Questo studio, in sostanza, dimostrava come Internet si stesse decisamente avvicinando ai classici strumenti pubblicitari (radio, TV, giornali). Una campagna via Web non veniva più giudicata per le vendite 'dirette' che portava (di un servizio o un prodotto a disposizione online), ma per la capacità di diffondere un marchio.
Più del 70% dei direttori marketing intervistati ha dichiarato di utilizzare il Web per rafforzare il proprio marchio, integrando la campagna marketing in un classico mix di strumenti pubblicitari. Solo il 46% ha dichiarato di sfruttare la Rete principalmente per vendere direttamente online prodotti e servizi.
Quello che stiamo cercando di dimostrare è che la pubblicità in Internet non deve essere
intesa solo come veicolo per vendere "direttamente e immediatamente" prodotti o servizi. Dunque, che è possibile anche "fare brand" con la Rete. Ma che cosa significa poi "fare brand"? Di fatto, lo scopo di un'azienda è quello di vendere. "Fare brand" significa aumentare la possibilità di vendita.
Abbiamo dunque impostato il discorso in maniera errata? No. Quando trattammo del "problema" dei banner, ovvero della supposta "morte", affermammo che era scorretto valutare l'efficacia di un banner soltanto dai click ottenuti o dalle vendite "dirette" ottenute dall'accesso di potenziali clienti al sito pubblicizzato. L'esempio utilizzato era questo: Se un taxi pubblicizza (con scritte adesive o altro) un negozio in centro città non è detto che la campagna pubblicitaria sia un fallimento se una persona non sale sul taxi e non si reca direttamente al negozio a comprare. Non è così semplice.

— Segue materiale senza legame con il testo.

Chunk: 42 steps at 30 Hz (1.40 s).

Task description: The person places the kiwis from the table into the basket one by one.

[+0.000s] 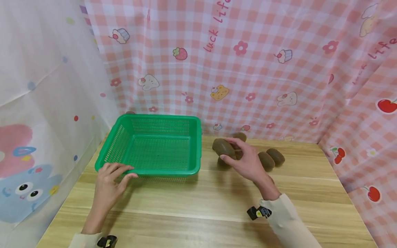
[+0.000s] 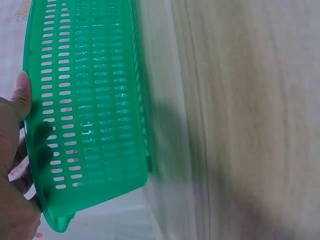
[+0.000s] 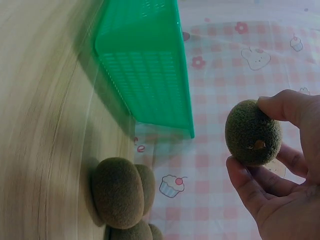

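Observation:
A brown, fuzzy kiwi (image 1: 224,148) is pinched between the thumb and fingers of my right hand (image 1: 245,160), raised above the table to the right of the basket. The same kiwi (image 3: 253,132) shows its stem end in the right wrist view. My left hand (image 1: 110,182) grips the near left rim of a green plastic basket (image 1: 176,172), thumb outside and fingers over the edge. In the left wrist view the left hand (image 2: 15,165) holds that rim beside the slotted wall. Nothing lies inside the basket.
Several other kiwis rest on the wooden table (image 1: 198,210) around and below my right hand, among them a kiwi (image 1: 275,157) at the right and another kiwi (image 1: 240,137) at the back. A checked pink curtain (image 1: 248,69) stands behind the table.

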Motion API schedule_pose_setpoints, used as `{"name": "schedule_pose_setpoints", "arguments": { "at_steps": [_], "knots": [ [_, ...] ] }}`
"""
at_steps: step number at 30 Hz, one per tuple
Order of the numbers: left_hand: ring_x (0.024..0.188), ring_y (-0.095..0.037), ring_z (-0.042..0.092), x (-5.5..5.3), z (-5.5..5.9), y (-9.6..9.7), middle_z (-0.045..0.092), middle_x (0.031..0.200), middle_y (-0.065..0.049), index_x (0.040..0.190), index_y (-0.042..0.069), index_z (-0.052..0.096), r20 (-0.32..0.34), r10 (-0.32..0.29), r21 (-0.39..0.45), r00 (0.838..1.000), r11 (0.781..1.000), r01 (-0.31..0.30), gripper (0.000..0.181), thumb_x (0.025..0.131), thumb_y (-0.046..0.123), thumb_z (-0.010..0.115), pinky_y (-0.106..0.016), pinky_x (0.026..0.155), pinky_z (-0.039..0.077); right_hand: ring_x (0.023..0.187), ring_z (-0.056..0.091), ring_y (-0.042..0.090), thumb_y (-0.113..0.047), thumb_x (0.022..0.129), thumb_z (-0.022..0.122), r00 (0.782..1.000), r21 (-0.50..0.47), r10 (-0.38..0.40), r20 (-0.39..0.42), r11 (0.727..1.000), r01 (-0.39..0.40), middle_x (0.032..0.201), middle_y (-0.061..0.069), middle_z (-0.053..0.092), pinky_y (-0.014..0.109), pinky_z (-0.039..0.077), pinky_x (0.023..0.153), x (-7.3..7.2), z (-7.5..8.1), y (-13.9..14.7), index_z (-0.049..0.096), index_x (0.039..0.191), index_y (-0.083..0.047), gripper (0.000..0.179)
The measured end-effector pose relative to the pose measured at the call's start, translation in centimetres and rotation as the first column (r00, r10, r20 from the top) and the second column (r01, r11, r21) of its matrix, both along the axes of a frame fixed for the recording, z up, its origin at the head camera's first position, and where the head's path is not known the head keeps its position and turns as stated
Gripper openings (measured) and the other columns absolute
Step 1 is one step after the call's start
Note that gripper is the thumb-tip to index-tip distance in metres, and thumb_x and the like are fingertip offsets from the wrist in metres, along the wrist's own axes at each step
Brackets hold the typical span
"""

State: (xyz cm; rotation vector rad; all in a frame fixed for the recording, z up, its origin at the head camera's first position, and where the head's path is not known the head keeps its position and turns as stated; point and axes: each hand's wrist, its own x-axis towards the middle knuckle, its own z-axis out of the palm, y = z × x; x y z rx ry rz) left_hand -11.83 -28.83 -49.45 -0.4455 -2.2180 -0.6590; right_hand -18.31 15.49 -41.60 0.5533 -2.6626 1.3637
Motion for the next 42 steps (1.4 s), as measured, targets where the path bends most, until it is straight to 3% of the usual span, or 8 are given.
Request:
{"name": "schedule_pose_setpoints", "arguments": {
  "at_steps": [11, 15, 18, 25, 28, 32, 35, 42],
  "knots": [
    [0.087, -0.03, 0.06, -0.1, 0.8, -0.4, 0.077, 0.088, -0.012, 0.093, 0.007, 0.082, 0.056, -0.031, -0.033, 0.998, 0.999, 0.033, 0.031, 0.063, 0.009, 0.09, -0.039, 0.08, 0.041, 0.118, 0.066, 0.024, -0.026, 0.092, 0.079, 0.999, -0.013, 0.042, -0.031, 0.999, -0.043, 0.135, 0.004, 0.066, 0.045, 0.057, 0.097, -0.5, -0.1, -1.2, 0.06, 0.14, -0.021, 0.051],
    [0.083, -0.029, 0.059, -0.4, 1.1, -0.7, 0.077, 0.087, -0.011, 0.093, 0.008, 0.082, -0.001, -0.084, -0.059, 0.996, 0.995, 0.084, 0.025, 0.075, 0.024, 0.084, -0.037, 0.077, 0.041, 0.116, 0.066, 0.022, -0.025, 0.092, 0.079, 0.998, -0.022, 0.048, -0.028, 0.999, -0.049, 0.133, 0.004, 0.067, 0.043, 0.057, 0.096, -0.5, 0.0, -1.8, 0.061, 0.14, -0.02, 0.051],
    [0.083, -0.03, 0.06, -0.7, 1.3, -1.0, 0.078, 0.088, -0.012, 0.094, 0.008, 0.083, -0.025, -0.104, -0.081, 0.994, 0.991, 0.102, 0.035, 0.085, 0.04, 0.07, -0.037, 0.076, 0.042, 0.115, 0.066, 0.021, -0.025, 0.092, 0.079, 0.998, -0.026, 0.054, -0.035, 0.998, -0.055, 0.132, 0.003, 0.068, 0.043, 0.057, 0.095, -0.4, 0.0, -2.2, 0.061, 0.139, -0.02, 0.051],
    [0.084, -0.03, 0.061, 0.0, 1.6, -0.7, 0.077, 0.087, -0.013, 0.095, 0.007, 0.082, -0.014, -0.044, -0.117, 0.999, 0.992, 0.042, 0.049, 0.092, 0.05, 0.058, -0.044, 0.074, 0.045, 0.114, 0.067, 0.021, -0.024, 0.091, 0.08, 0.994, -0.044, 0.1, -0.04, 0.994, -0.102, 0.132, 0.003, 0.068, 0.041, 0.059, 0.092, -0.7, 0.1, -3.8, 0.062, 0.139, -0.02, 0.051],
    [0.084, -0.03, 0.063, 0.1, 1.6, -0.4, 0.077, 0.087, -0.013, 0.096, 0.007, 0.082, -0.01, -0.017, -0.125, 1.0, 0.992, 0.015, 0.041, 0.091, 0.044, 0.067, -0.048, 0.074, 0.047, 0.109, 0.069, 0.022, -0.021, 0.091, 0.079, 0.991, -0.05, 0.128, -0.029, 0.99, -0.129, 0.131, 0.005, 0.068, 0.04, 0.06, 0.088, -0.9, 0.2, -4.4, 0.062, 0.139, -0.018, 0.051],
    [0.084, -0.03, 0.063, 0.2, 1.6, -0.1, 0.078, 0.088, -0.013, 0.096, 0.006, 0.082, 0.005, 0.006, -0.125, 1.0, 0.992, -0.005, 0.027, 0.076, 0.024, 0.084, -0.051, 0.075, 0.047, 0.107, 0.069, 0.02, -0.021, 0.093, 0.078, 0.987, -0.035, 0.159, -0.004, 0.987, -0.159, 0.131, 0.003, 0.068, 0.038, 0.059, 0.089, -1.2, 0.2, -5.1, 0.061, 0.14, -0.02, 0.05],
    [0.084, -0.03, 0.063, 0.2, 1.5, 0.0, 0.078, 0.088, -0.013, 0.096, 0.005, 0.081, 0.012, 0.012, -0.116, 1.0, 0.993, -0.011, 0.03, 0.068, 0.014, 0.087, -0.049, 0.076, 0.046, 0.106, 0.068, 0.02, -0.023, 0.093, 0.078, 0.984, -0.01, 0.177, -0.001, 0.984, -0.177, 0.13, 0.003, 0.069, 0.039, 0.058, 0.091, -1.4, 0.5, -5.7, 0.061, 0.14, -0.018, 0.051],
    [0.083, -0.029, 0.062, -0.1, 1.1, 0.2, 0.078, 0.087, -0.013, 0.095, 0.005, 0.081, -0.002, 0.005, -0.072, 1.0, 0.997, -0.006, 0.027, 0.071, 0.016, 0.087, -0.045, 0.076, 0.044, 0.105, 0.068, 0.021, -0.026, 0.092, 0.079, 0.977, 0.071, 0.214, 0.009, 0.974, -0.214, 0.13, 0.003, 0.068, 0.039, 0.058, 0.091, -1.9, 1.0, -7.0, 0.062, 0.14, -0.017, 0.052]
  ]
}}
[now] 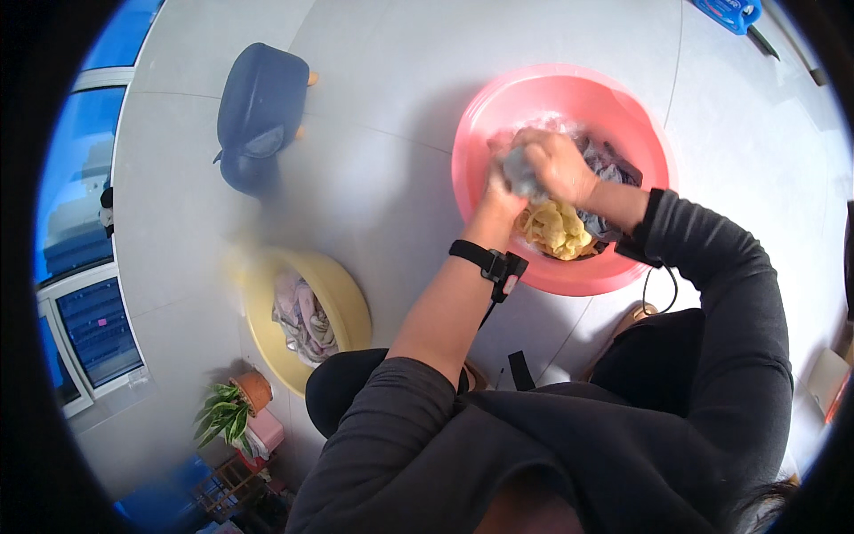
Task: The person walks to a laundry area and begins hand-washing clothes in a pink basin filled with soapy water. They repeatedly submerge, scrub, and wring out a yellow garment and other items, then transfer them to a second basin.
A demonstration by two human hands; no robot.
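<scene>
Over a round pink plastic basin point(567, 284), my left hand point(502, 190) and my right hand point(557, 163) are close together, both gripping a bunched grey-blue wet cloth point(524, 175). The hands are somewhat blurred. Just below them in the basin lies a crumpled yellow cloth point(557, 230). Dark grey cloths point(610, 163) are heaped at the basin's right side, partly behind my right wrist. Suds and water show at the far side of the basin.
A yellow tub point(357, 307) with crumpled light-coloured cloths point(303, 320) stands at my left. Beyond it is a dark blue stool point(263, 100). A potted plant point(227, 414) sits at lower left, and a blue plastic bottle point(730, 13) lies at the upper right.
</scene>
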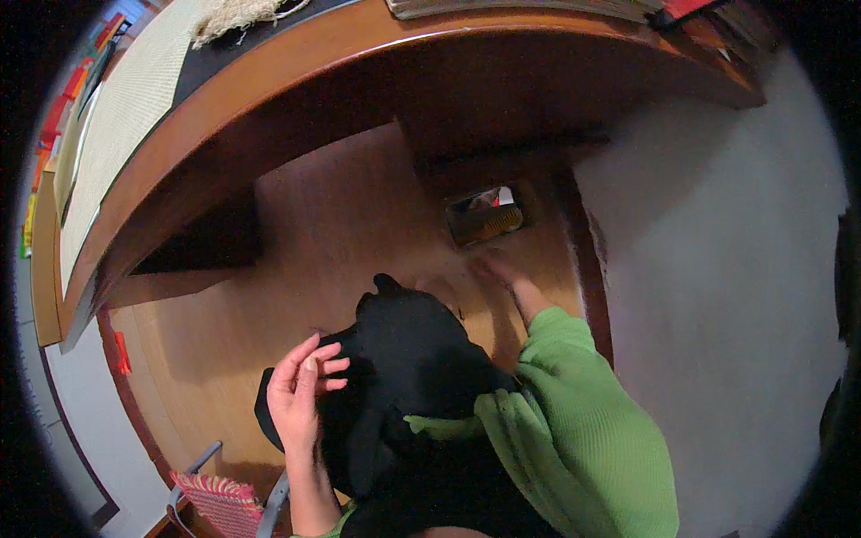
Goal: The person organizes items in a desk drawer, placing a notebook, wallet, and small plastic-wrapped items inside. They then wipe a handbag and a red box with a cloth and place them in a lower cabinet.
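My left hand (306, 383) is raised beside my black-clad lap, its fingers loosely curled and apart, with nothing seen in it. Down toward the wooden floor (316, 222) reaches my right hand (501, 269), blurred and in shadow. Just beyond its fingers lies a rectangular container or tray (485, 227) with a shiny surface and what looks like a comb or brush in it. Whether my right hand touches anything is too blurred to tell. A green sleeve covers my right arm.
A curved-looking wooden desk edge (269, 81) spans the top, bearing a pale woven mat (134, 94) and a fringed cloth (232, 20). A wall (713, 255) stands at right. A metal-framed seat with a pink woven cover (222, 504) is at lower left; a red item (122, 352) lies near the skirting.
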Available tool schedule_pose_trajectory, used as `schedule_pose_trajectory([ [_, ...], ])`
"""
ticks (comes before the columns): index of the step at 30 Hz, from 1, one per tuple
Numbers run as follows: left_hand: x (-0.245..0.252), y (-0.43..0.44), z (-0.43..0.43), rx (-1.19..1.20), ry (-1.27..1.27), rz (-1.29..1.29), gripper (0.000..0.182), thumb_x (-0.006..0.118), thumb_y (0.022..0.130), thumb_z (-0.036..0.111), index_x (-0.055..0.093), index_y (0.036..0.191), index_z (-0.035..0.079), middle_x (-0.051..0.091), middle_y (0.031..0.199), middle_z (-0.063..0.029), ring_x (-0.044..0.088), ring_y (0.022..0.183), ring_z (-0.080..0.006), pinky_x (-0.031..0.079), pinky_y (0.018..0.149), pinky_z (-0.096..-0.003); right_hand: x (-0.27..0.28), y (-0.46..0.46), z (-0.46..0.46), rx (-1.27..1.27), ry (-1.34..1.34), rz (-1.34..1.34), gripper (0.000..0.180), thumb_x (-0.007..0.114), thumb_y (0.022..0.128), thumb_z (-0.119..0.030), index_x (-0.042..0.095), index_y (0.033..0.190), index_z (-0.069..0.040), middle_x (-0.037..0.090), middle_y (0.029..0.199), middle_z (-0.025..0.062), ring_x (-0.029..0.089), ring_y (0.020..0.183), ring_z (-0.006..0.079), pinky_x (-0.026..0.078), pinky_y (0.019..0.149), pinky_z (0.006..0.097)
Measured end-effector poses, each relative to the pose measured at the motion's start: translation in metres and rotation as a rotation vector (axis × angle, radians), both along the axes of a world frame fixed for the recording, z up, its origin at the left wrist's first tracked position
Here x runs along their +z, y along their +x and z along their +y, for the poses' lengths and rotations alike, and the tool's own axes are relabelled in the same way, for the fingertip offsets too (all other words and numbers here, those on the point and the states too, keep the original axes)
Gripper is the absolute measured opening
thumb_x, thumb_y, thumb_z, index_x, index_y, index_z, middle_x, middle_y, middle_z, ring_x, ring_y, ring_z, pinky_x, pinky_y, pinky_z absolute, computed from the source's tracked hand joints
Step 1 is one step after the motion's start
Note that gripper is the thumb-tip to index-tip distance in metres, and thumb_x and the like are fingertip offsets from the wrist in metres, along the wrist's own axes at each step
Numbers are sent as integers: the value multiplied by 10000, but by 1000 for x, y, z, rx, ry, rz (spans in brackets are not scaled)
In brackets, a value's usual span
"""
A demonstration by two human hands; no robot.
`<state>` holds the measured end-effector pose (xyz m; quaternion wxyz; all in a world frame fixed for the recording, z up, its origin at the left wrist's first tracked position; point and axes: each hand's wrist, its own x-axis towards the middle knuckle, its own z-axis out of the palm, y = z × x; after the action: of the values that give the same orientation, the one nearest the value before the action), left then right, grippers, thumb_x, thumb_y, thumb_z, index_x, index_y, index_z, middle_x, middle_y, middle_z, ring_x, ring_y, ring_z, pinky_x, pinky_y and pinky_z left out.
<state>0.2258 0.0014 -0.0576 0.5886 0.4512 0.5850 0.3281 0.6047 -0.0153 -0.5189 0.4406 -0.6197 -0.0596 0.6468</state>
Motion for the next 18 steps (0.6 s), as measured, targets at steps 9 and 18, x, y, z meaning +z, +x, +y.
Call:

Purtroppo, lo strumento Internet è stato interpretato in maniera troppo differente dai classici media pubblicitari. La sua misurabilità "totale" ha fatto sì che, per molto tempo, una campagna marketing online si misurasse soltanto attraverso i suoi risultati "immediati". Analisi di questo tipo sono abbastanza semplici da fare, ma di fatto non sono sufficienti. Calcolare la ROI (Return on Investment) in questa maniera rischia di condurre a conclusioni errate.
Il fatto è che, per un direttore di marketing, è molto più complesso calcolare l'efficacia di una campagna utilizzando anche altri strumenti, come le ricerche di mercato che, notoriamente, non sono facili da analizzare e sono molto costose.
Più analisi dopo la campagna
Può allora capitare che una campagna online che di fatto ha avuto successo venga considerata fallimentare solo perché fallimentare è stata l'analisi dei risultati. D'altro canto, l'esperienza degli Statunitensi deve essere uno sprone, anche per gli Italiani, a investire maggiormente nella pubblicità online cercando di evitare analisi troppo semplicistiche e incomplete.